** PROBLEM REQUIREMENTS **
The response must consist of the lines below from the one with "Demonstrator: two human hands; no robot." through the one with "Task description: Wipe", exactly as they appear and with both ends kept.

** Stored items from a collection **
▶

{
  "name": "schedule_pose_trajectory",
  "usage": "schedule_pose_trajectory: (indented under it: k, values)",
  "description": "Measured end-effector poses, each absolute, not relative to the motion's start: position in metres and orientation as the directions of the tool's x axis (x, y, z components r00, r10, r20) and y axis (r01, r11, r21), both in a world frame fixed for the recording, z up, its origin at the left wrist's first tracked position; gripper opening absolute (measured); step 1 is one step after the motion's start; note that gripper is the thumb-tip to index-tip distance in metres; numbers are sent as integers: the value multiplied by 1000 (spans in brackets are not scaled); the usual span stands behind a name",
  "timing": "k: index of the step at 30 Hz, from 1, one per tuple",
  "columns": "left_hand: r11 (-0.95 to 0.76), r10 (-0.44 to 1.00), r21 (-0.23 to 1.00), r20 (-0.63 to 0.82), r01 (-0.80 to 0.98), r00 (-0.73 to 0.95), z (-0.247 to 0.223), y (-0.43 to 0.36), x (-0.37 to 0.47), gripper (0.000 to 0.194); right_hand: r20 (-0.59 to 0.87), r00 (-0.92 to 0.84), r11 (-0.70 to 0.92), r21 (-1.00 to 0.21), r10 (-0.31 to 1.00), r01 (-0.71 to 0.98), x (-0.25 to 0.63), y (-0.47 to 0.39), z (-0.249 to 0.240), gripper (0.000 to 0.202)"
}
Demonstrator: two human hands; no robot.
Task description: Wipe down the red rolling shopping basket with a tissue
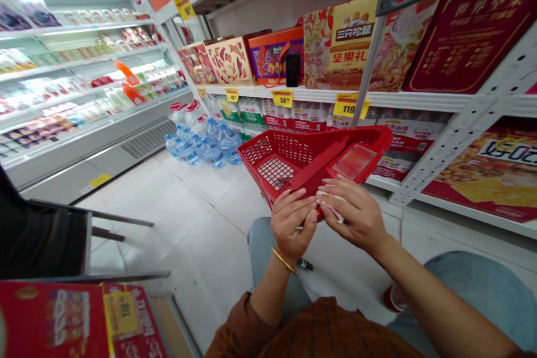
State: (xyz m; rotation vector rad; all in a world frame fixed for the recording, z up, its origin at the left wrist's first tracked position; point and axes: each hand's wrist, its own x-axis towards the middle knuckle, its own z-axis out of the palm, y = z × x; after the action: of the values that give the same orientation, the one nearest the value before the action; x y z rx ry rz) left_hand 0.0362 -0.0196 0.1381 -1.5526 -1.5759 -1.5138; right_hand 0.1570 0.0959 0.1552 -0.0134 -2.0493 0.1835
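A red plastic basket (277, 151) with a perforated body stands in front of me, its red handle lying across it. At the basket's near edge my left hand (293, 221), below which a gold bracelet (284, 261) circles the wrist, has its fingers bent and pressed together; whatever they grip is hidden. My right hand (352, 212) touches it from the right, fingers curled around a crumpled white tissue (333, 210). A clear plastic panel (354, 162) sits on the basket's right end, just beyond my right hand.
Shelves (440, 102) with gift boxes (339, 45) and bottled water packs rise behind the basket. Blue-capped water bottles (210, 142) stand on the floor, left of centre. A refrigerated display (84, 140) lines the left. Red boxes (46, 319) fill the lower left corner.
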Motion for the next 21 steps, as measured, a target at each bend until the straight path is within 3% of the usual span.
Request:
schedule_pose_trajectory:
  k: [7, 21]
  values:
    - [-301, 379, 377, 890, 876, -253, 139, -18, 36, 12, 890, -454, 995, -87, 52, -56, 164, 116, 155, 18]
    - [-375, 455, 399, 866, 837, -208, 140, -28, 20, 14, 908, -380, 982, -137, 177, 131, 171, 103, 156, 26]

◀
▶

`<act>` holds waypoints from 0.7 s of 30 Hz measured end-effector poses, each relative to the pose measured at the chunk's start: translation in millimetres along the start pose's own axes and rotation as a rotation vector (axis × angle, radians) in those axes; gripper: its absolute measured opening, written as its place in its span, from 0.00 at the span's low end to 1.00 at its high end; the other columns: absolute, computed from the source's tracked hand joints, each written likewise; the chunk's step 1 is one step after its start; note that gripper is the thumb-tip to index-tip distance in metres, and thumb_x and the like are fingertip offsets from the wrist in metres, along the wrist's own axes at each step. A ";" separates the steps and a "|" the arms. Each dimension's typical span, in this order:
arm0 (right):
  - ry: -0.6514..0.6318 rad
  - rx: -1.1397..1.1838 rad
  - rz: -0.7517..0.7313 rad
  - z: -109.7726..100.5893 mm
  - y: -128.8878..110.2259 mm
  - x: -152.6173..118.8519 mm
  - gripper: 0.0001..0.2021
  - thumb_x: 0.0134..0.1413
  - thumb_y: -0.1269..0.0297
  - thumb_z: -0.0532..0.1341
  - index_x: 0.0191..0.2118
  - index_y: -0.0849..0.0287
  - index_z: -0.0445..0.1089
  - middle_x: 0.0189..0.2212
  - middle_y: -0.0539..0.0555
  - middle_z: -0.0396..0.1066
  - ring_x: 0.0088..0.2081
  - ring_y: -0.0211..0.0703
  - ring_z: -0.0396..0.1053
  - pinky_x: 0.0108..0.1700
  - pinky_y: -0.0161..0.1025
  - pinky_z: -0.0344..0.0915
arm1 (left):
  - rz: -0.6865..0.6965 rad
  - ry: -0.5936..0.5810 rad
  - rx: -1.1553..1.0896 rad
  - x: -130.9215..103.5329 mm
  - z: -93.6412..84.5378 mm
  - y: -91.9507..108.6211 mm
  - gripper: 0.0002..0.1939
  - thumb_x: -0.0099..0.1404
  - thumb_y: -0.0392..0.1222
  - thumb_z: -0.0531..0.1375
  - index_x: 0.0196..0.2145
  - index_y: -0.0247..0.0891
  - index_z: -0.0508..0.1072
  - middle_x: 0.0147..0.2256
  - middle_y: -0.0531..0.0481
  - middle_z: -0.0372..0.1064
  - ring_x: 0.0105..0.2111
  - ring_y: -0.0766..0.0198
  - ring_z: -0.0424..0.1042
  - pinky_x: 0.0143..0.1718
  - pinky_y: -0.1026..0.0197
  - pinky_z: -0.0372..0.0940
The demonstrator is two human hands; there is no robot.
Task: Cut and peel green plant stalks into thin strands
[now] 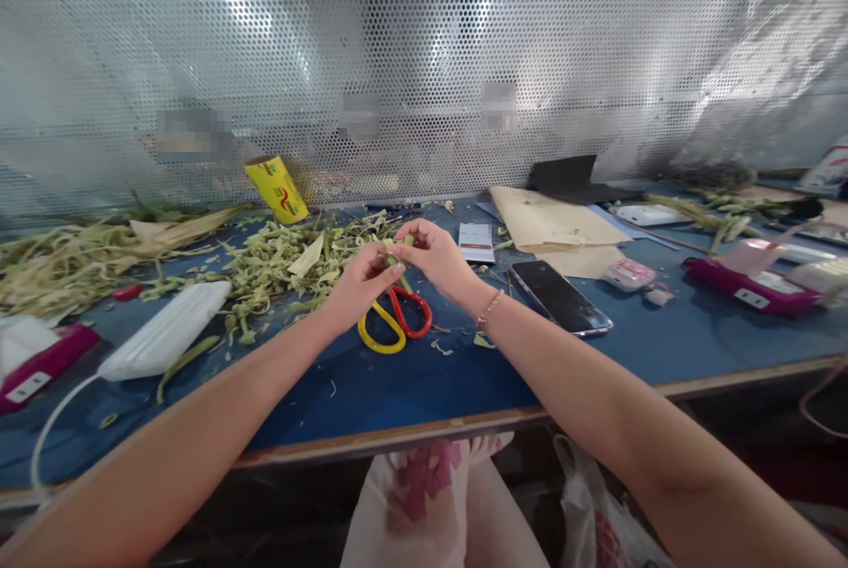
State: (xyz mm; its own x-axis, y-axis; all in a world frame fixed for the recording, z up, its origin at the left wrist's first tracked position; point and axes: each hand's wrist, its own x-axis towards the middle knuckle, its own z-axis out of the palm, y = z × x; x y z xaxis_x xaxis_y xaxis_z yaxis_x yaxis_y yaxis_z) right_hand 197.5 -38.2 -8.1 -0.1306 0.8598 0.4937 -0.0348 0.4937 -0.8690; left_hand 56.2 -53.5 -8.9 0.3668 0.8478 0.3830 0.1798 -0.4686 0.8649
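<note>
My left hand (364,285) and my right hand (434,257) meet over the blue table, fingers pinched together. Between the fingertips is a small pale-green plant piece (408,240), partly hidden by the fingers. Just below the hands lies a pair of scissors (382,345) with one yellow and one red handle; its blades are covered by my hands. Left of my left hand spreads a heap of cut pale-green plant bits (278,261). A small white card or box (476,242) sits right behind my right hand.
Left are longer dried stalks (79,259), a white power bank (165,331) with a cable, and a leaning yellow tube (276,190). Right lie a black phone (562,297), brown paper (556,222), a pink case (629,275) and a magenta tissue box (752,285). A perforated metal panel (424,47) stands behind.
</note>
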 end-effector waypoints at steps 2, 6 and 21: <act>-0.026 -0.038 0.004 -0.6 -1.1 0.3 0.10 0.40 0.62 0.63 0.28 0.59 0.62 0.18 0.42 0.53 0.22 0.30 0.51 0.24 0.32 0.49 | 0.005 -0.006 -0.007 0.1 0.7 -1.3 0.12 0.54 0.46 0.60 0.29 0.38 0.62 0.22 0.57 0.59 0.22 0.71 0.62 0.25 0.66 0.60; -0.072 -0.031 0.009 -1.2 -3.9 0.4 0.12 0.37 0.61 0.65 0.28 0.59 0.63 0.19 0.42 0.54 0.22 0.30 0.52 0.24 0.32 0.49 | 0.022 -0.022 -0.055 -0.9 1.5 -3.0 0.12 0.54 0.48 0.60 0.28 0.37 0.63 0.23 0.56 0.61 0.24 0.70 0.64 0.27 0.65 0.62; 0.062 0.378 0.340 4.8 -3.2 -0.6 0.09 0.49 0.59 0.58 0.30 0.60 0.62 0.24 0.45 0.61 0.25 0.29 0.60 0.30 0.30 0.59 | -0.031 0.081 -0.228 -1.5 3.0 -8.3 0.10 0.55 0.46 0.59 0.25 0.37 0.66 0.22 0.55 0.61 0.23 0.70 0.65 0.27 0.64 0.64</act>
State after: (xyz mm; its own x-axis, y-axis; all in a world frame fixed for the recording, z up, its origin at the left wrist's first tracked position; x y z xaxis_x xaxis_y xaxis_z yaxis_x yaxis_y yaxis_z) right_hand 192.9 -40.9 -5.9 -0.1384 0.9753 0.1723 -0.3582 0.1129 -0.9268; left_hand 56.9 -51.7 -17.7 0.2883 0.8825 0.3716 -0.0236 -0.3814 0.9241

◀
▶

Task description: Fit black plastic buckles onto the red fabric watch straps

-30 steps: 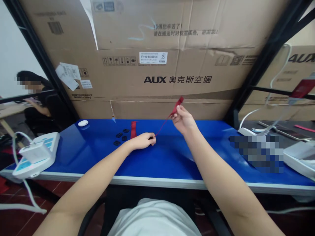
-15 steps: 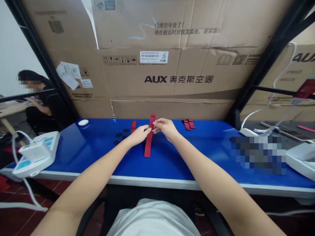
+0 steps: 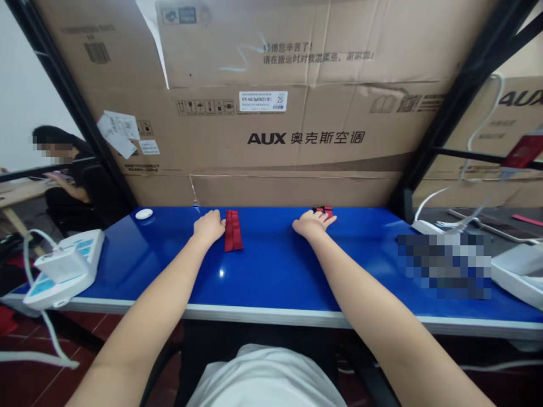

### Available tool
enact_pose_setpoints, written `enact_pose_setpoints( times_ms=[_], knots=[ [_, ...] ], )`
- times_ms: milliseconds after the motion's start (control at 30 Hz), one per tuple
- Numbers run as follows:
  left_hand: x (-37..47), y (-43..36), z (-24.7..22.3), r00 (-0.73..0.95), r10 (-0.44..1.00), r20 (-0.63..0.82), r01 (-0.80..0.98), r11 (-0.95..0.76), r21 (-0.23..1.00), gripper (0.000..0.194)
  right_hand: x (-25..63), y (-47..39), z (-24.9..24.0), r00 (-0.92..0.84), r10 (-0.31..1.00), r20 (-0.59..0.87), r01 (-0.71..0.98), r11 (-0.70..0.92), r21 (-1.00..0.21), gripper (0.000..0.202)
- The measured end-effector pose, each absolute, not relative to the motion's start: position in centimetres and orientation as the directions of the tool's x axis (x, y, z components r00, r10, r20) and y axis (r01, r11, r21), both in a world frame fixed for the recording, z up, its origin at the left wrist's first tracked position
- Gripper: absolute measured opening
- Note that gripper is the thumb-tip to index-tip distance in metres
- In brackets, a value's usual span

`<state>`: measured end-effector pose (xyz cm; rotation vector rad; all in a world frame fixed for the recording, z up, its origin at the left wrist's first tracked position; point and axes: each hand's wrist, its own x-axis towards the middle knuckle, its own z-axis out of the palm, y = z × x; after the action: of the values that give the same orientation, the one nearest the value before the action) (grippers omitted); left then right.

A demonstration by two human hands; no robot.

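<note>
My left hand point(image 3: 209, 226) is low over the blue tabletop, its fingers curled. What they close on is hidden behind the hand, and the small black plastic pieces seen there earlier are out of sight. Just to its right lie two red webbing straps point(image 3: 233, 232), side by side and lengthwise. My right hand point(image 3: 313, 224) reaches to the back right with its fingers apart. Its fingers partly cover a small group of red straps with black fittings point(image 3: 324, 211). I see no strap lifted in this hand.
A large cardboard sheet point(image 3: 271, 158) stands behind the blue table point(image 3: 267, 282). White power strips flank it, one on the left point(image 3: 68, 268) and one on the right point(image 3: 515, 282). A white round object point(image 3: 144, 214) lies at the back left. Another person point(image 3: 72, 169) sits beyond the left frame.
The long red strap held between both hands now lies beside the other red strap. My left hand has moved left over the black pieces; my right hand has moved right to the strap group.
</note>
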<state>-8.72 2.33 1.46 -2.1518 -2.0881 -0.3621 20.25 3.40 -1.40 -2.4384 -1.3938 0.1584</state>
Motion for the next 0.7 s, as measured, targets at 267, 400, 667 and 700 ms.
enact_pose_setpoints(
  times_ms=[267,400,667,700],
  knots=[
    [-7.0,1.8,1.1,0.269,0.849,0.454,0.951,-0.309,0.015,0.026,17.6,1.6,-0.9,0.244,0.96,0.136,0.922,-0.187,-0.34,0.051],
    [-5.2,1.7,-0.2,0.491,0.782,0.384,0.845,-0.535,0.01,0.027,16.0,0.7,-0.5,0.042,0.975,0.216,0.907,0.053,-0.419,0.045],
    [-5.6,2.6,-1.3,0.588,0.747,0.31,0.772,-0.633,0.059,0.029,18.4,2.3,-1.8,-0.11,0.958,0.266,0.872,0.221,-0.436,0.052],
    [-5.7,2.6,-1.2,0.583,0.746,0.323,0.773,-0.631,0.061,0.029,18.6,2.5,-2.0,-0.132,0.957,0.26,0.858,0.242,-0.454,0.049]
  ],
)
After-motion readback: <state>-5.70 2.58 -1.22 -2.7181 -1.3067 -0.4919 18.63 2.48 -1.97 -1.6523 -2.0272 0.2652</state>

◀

** ANSWER BOX **
Demonstrator: two human hands; no robot.
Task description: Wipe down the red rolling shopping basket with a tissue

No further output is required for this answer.